◆ Work task
Repeat the listing below in full, keeping every character as it is.

=-=-=-=-=

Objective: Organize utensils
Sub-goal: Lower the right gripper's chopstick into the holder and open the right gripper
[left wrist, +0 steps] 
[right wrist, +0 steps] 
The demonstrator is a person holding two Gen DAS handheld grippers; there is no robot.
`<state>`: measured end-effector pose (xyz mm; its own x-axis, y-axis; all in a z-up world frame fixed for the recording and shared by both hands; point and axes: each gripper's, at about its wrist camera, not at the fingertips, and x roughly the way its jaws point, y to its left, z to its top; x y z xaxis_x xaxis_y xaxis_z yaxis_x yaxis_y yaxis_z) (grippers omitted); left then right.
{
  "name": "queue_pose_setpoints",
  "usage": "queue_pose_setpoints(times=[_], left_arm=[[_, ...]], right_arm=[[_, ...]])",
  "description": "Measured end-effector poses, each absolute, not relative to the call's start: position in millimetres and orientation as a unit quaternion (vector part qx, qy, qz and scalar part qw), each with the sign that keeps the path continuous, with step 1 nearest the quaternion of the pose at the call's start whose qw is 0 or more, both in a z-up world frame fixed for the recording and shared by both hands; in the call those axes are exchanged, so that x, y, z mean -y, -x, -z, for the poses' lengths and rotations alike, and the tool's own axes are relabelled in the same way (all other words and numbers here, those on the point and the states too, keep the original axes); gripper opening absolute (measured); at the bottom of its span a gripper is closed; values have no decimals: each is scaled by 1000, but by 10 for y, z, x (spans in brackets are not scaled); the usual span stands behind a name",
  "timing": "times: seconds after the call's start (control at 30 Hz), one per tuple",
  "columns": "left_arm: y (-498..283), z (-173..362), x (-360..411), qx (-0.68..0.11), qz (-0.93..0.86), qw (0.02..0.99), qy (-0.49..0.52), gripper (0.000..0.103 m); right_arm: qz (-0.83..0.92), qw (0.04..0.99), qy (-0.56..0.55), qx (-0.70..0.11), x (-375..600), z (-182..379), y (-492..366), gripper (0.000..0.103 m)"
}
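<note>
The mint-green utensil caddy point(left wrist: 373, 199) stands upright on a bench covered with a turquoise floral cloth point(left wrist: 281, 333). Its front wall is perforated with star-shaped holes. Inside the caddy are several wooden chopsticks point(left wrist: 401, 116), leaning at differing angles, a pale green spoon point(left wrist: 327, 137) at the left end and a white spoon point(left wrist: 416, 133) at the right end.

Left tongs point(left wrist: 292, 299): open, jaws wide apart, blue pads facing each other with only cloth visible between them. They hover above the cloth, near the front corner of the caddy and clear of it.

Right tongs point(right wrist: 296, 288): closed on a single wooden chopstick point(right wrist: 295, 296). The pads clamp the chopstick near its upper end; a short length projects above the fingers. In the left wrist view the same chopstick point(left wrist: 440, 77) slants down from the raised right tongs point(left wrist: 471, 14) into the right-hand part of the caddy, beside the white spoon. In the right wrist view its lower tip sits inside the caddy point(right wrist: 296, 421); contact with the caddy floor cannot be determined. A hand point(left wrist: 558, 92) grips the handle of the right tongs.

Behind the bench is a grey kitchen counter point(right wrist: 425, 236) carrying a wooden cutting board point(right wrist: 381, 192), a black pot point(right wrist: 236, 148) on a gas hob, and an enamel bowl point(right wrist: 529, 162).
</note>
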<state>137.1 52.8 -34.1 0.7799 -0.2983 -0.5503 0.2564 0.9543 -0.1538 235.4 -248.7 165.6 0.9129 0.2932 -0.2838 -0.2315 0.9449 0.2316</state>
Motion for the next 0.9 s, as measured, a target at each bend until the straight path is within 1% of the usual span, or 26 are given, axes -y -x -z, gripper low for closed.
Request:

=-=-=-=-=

◆ Task response
Objective: Organize utensils
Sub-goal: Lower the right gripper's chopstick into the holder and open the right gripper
[left wrist, +0 steps] 
[right wrist, +0 steps] 
The demonstrator is a person holding two Gen DAS handheld grippers; there is no robot.
`<state>`: measured end-effector pose (xyz mm; its own x-axis, y-axis; all in a z-up world frame fixed for the recording and shared by both hands; point and axes: each gripper's, at about its wrist camera, not at the fingertips, and x roughly the way its jaws point, y to its left, z to its top; x y z xaxis_x xaxis_y xaxis_z yaxis_x yaxis_y yaxis_z) (grippers omitted); left then right.
{
  "name": "queue_pose_setpoints",
  "usage": "queue_pose_setpoints(times=[_], left_arm=[[_, ...]], right_arm=[[_, ...]])",
  "description": "Measured end-effector poses, each absolute, not relative to the call's start: position in millimetres and orientation as a unit quaternion (vector part qx, qy, qz and scalar part qw), each with the sign that keeps the path continuous, with step 1 nearest the quaternion of the pose at the call's start whose qw is 0 or more, both in a z-up world frame fixed for the recording and shared by both hands; in the call those axes are exchanged, so that x, y, z mean -y, -x, -z, for the poses' lengths and rotations alike, and the tool's own axes are relabelled in the same way (all other words and numbers here, those on the point and the states too, keep the original axes); gripper opening absolute (measured); at the bottom of its span a gripper is closed; values have no decimals: each is scaled by 1000, but by 10 for y, z, x (spans in brackets are not scaled); the usual span stands behind a name",
  "timing": "times: seconds after the call's start (control at 30 Hz), one per tuple",
  "columns": "left_arm: y (-498..283), z (-173..362), x (-360..411), qx (-0.68..0.11), qz (-0.93..0.86), qw (0.02..0.99), qy (-0.49..0.52), gripper (0.000..0.103 m); right_arm: qz (-0.83..0.92), qw (0.04..0.99), qy (-0.56..0.55), qx (-0.70..0.11), x (-375..600), z (-182..379), y (-492..366), gripper (0.000..0.103 m)"
}
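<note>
The mint-green utensil caddy point(left wrist: 373, 199) stands upright on a bench covered with a turquoise floral cloth point(left wrist: 281, 333). Its front wall is perforated with star-shaped holes. Inside the caddy are several wooden chopsticks point(left wrist: 401, 116), leaning at differing angles, a pale green spoon point(left wrist: 327, 137) at the left end and a white spoon point(left wrist: 416, 133) at the right end.

Left tongs point(left wrist: 292, 299): open, jaws wide apart, blue pads facing each other with only cloth visible between them. They hover above the cloth, near the front corner of the caddy and clear of it.

Right tongs point(right wrist: 296, 288): closed on a single wooden chopstick point(right wrist: 295, 296). The pads clamp the chopstick near its upper end; a short length projects above the fingers. In the left wrist view the same chopstick point(left wrist: 440, 77) slants down from the raised right tongs point(left wrist: 471, 14) into the right-hand part of the caddy, beside the white spoon. In the right wrist view its lower tip sits inside the caddy point(right wrist: 296, 421); contact with the caddy floor cannot be determined. A hand point(left wrist: 558, 92) grips the handle of the right tongs.

Behind the bench is a grey kitchen counter point(right wrist: 425, 236) carrying a wooden cutting board point(right wrist: 381, 192), a black pot point(right wrist: 236, 148) on a gas hob, and an enamel bowl point(right wrist: 529, 162).
</note>
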<state>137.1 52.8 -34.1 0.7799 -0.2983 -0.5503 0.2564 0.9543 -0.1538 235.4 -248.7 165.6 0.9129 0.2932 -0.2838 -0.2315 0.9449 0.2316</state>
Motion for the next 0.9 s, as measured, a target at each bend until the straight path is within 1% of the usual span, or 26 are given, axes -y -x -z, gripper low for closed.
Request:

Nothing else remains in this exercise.